··· DATA TO EXAMINE ···
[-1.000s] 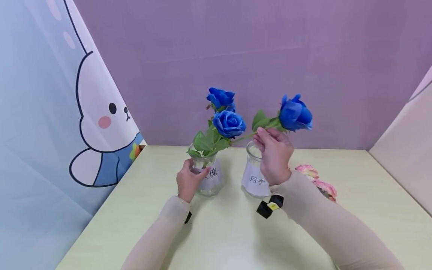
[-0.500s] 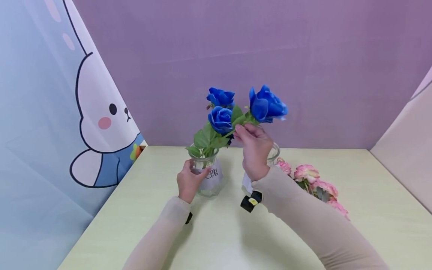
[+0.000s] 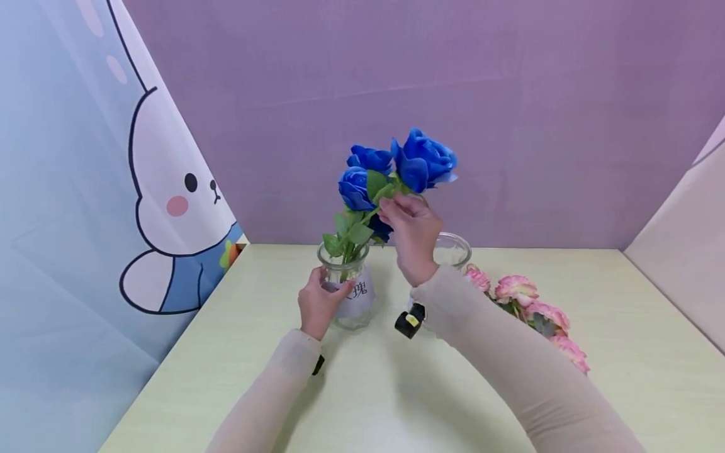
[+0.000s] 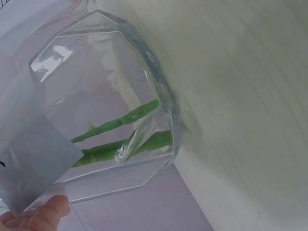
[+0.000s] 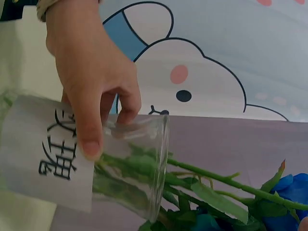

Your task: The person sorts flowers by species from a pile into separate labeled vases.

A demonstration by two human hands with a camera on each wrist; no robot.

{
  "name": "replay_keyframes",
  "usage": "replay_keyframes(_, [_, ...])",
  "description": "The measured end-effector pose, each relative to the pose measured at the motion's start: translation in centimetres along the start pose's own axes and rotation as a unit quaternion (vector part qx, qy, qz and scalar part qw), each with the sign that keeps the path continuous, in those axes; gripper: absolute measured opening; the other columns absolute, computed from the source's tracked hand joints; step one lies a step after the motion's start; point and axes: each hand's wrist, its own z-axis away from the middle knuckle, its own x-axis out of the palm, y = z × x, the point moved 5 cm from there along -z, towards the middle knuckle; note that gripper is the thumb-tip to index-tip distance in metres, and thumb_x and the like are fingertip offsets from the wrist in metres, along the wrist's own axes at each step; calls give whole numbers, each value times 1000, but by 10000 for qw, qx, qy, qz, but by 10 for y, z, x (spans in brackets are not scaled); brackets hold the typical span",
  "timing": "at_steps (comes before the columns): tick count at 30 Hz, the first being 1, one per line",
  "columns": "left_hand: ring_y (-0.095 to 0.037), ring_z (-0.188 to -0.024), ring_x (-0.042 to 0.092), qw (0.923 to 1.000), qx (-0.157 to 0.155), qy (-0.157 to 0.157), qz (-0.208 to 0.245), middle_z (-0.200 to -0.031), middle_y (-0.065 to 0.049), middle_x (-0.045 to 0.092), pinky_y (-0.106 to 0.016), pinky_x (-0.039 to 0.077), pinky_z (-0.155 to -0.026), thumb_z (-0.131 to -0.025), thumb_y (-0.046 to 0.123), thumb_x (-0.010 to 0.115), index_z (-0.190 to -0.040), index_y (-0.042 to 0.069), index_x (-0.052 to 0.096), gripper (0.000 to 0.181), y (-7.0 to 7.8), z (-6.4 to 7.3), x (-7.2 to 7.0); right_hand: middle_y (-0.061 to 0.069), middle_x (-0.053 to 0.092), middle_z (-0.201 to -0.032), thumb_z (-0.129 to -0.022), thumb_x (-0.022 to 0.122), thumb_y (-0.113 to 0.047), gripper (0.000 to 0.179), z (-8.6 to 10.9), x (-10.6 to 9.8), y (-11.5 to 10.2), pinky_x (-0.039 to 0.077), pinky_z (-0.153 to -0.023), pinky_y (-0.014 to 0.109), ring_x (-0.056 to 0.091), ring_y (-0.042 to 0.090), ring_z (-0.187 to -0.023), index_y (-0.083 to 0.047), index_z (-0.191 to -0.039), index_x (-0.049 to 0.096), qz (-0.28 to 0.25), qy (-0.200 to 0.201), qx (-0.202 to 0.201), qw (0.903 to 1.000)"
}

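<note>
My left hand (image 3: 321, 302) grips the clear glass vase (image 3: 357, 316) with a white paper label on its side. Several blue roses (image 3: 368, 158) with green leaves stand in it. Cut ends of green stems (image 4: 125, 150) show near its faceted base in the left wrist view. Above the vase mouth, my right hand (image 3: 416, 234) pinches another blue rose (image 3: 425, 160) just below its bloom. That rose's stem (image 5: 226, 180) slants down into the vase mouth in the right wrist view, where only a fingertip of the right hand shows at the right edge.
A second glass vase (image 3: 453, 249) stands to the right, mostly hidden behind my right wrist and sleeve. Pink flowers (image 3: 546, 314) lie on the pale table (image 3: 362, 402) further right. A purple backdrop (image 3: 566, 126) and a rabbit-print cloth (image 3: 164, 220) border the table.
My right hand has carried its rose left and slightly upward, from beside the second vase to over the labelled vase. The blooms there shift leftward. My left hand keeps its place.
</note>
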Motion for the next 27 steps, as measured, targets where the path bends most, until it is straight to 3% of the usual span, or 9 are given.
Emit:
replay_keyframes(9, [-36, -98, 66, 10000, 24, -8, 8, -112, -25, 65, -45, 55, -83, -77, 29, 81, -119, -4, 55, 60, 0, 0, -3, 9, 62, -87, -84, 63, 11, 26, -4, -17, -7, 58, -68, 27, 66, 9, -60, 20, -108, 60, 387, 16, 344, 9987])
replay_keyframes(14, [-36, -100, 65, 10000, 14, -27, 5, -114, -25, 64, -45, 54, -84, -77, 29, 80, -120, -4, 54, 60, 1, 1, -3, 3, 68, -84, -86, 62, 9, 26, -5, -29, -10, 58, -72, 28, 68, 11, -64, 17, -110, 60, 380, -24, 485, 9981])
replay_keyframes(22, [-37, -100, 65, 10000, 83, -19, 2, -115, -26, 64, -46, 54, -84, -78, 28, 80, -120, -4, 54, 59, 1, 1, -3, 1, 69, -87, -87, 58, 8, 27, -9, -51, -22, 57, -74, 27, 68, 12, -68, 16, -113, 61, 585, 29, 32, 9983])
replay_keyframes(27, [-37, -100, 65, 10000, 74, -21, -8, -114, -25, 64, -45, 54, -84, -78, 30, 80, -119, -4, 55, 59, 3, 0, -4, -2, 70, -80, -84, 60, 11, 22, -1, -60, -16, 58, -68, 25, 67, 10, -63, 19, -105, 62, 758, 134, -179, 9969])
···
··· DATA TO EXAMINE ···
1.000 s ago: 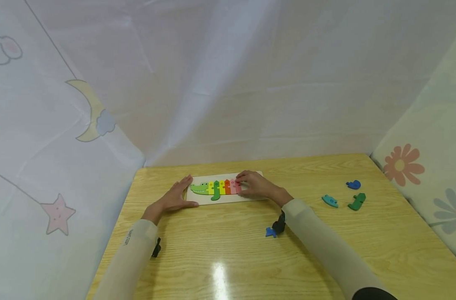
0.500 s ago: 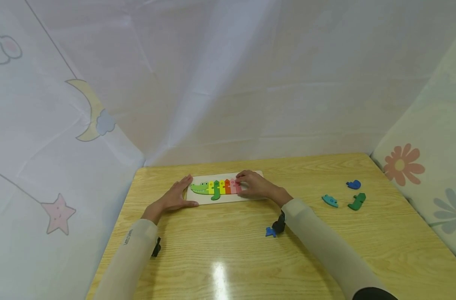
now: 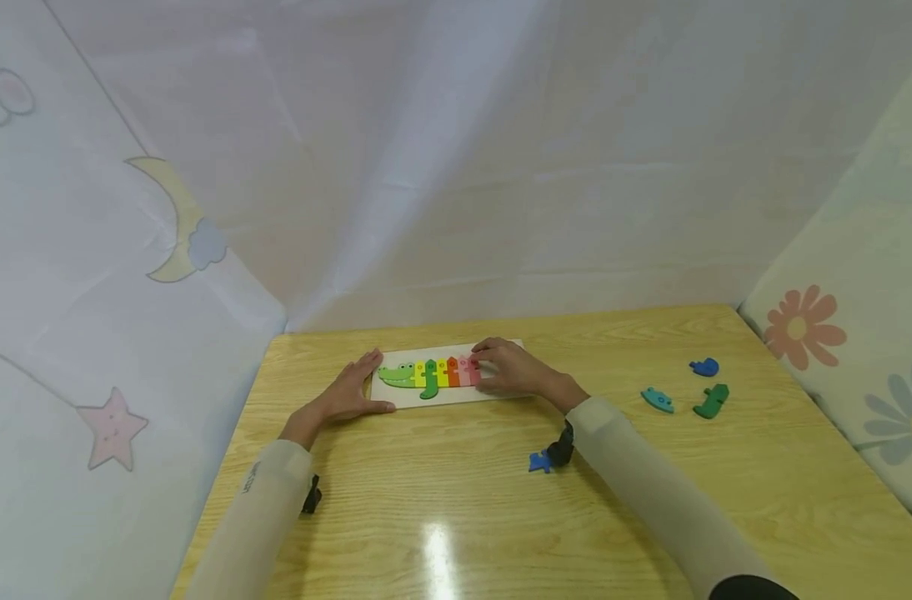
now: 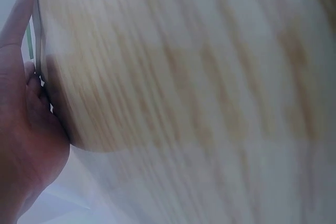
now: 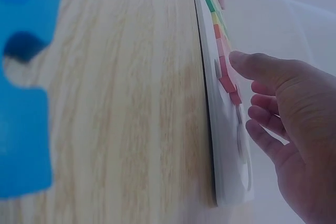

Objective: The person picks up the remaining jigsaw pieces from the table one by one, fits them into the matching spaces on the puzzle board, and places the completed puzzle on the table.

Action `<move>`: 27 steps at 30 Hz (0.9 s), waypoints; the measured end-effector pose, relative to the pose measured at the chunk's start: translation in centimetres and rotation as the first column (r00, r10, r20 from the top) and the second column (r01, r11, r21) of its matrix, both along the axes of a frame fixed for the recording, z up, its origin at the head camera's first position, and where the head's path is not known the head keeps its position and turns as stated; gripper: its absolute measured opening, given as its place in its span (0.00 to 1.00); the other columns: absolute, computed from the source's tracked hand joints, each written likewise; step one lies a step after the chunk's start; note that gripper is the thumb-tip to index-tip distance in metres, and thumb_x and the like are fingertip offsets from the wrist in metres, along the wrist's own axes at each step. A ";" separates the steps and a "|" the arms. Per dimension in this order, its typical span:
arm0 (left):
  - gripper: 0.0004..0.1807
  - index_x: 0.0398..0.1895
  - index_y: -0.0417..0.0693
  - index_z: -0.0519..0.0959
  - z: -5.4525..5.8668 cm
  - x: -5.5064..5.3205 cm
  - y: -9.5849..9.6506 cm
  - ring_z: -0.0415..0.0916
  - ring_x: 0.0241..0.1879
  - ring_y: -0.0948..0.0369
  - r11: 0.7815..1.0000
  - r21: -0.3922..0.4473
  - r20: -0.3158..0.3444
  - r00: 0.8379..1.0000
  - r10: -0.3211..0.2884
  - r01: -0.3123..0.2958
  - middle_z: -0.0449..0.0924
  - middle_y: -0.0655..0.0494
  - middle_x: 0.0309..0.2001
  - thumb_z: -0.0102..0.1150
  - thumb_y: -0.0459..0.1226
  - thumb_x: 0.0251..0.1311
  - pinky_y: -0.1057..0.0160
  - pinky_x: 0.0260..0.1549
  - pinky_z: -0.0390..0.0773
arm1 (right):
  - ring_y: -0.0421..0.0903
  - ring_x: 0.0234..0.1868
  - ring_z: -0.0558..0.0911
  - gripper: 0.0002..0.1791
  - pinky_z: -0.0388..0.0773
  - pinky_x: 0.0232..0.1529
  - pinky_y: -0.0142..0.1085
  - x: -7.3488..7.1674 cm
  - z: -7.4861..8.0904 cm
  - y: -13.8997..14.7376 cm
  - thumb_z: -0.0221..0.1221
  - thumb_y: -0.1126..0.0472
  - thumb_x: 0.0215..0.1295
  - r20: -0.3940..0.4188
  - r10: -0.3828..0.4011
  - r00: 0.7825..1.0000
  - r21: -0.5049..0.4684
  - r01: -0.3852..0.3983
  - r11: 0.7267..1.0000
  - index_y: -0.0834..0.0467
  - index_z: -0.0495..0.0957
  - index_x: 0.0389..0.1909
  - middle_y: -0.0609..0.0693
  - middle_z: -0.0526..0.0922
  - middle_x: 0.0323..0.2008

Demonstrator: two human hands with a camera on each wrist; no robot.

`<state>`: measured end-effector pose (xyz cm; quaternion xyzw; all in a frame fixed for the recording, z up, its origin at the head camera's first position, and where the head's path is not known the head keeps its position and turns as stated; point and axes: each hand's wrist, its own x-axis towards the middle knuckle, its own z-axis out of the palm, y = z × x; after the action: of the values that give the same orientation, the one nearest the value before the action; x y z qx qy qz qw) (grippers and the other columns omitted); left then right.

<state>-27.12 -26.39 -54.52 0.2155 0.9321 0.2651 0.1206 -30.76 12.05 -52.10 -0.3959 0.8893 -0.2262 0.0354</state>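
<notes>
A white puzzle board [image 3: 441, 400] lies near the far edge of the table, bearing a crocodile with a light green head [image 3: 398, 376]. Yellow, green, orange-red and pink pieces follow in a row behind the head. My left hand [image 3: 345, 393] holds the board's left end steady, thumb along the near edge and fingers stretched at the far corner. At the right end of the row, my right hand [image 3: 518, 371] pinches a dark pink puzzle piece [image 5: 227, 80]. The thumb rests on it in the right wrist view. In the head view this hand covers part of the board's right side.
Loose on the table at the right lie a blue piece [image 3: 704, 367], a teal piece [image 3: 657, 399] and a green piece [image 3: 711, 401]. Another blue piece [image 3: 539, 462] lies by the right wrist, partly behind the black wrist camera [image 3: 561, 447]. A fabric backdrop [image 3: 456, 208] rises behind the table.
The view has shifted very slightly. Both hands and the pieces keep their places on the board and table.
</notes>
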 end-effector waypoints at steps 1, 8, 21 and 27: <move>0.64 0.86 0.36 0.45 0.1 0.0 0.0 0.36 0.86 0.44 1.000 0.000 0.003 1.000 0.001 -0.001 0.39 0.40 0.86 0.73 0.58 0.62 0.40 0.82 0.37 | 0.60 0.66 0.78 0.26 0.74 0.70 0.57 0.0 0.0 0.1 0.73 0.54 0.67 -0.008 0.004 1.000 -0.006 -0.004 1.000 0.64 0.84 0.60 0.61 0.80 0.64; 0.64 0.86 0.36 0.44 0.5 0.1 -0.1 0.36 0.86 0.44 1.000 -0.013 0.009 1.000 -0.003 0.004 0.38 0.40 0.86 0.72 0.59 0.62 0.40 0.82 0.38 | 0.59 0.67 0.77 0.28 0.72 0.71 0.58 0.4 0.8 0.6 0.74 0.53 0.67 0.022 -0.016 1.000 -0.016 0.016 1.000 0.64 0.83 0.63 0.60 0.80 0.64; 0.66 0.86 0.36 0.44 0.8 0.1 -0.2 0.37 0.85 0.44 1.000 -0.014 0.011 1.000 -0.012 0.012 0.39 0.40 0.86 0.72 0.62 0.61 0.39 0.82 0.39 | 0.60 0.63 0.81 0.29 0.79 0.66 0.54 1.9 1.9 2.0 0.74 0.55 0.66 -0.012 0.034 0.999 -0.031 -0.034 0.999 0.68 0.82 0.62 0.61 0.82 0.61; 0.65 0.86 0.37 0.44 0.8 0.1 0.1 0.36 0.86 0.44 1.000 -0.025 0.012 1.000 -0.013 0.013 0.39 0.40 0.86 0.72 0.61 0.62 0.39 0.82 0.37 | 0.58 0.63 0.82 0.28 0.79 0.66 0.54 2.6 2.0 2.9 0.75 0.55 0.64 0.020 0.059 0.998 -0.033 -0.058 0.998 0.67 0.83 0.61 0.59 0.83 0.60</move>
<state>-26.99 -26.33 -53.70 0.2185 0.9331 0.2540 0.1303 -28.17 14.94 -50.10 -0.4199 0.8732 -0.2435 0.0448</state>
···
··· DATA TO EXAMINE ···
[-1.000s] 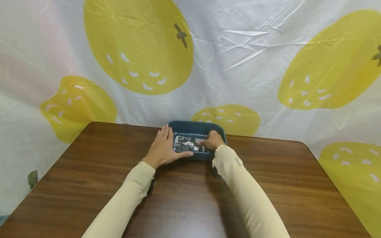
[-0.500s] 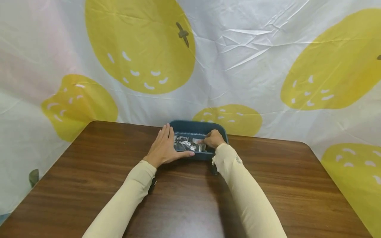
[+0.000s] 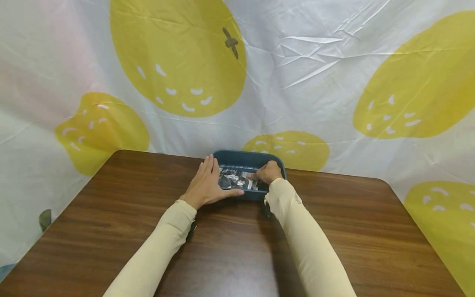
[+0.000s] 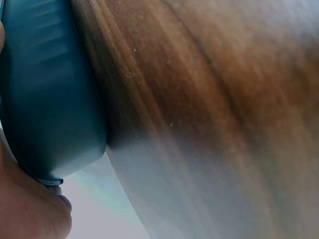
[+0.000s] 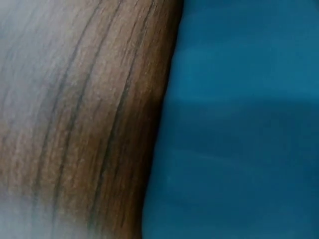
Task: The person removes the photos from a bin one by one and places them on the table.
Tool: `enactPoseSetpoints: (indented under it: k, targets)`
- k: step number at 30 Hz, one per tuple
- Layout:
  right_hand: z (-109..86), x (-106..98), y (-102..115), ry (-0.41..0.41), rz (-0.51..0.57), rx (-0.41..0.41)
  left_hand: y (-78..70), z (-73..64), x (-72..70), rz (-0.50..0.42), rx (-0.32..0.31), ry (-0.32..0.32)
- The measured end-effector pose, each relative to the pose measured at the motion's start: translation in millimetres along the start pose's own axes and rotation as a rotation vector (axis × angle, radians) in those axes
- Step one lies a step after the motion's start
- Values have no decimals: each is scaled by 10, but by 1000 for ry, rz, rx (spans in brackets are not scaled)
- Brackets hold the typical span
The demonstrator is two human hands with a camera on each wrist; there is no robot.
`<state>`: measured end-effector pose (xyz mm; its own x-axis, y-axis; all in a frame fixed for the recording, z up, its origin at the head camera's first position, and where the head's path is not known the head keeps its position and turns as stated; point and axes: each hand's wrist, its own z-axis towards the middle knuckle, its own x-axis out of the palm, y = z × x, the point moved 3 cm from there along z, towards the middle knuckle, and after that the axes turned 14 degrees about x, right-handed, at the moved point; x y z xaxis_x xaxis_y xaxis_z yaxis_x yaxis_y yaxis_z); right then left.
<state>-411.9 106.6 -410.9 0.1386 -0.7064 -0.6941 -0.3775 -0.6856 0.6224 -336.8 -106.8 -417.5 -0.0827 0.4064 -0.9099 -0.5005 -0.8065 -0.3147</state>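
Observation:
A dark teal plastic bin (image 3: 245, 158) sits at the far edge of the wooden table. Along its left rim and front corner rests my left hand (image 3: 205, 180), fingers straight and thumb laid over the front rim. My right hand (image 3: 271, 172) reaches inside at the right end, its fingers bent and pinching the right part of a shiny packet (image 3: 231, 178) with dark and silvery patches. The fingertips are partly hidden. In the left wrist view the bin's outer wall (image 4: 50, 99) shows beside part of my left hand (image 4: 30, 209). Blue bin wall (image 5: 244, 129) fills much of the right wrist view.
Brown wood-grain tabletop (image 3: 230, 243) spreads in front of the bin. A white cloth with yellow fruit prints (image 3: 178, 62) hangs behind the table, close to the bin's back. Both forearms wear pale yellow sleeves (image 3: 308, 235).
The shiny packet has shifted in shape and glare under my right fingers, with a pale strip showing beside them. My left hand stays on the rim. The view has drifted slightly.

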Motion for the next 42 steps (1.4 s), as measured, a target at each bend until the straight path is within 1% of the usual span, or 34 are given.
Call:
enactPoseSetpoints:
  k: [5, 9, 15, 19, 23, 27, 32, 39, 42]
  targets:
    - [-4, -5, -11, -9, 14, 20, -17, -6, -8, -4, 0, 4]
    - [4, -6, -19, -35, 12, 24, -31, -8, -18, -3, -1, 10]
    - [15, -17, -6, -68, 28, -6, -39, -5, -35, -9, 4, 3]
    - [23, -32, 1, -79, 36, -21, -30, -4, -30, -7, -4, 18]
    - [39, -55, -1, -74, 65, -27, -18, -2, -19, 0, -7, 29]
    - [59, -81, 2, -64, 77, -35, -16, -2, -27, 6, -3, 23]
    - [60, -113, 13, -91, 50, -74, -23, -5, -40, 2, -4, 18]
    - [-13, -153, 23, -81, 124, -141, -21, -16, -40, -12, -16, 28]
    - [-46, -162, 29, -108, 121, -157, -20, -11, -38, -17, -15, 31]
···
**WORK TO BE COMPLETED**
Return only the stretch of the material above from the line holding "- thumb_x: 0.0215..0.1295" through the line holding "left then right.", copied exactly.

**EXERCISE ANSWER**
  - thumb_x: 0.0215..0.1295
  - r20: -0.3940..0.4188
  - r10: -0.3828..0.4011
  - r00: 0.7825..1.0000
  - r21: -0.5049..0.4684
  - r01: -0.3852..0.3983
  - r11: 0.7267..1.0000
  - index_y: -0.0834..0.0467
  - index_z: -0.0495..0.0957
  - index_x: 0.0389..0.1909
  - middle_y: -0.0609..0.0693
  - middle_z: -0.0526..0.0922
  - middle_x: 0.0323..0.2008

Demonstrator: two human hands with a camera on each wrist; no robot.

`<state>`: measured end-effector pose (xyz cm; quaternion xyzw; all in a frame fixed for the recording, z up, its origin at the head camera's first position, and where the head's path is not known the head keeps its position and turns as stated; point and axes: each hand's wrist, its own x-axis towards the middle knuckle, its own z-axis out of the palm, y = z × x; after the action: of the values that give the same orientation, the one nearest the value before the action; x y z qx qy qz qw) (grippers and the other columns omitted); left then right.

There is nothing else to the answer.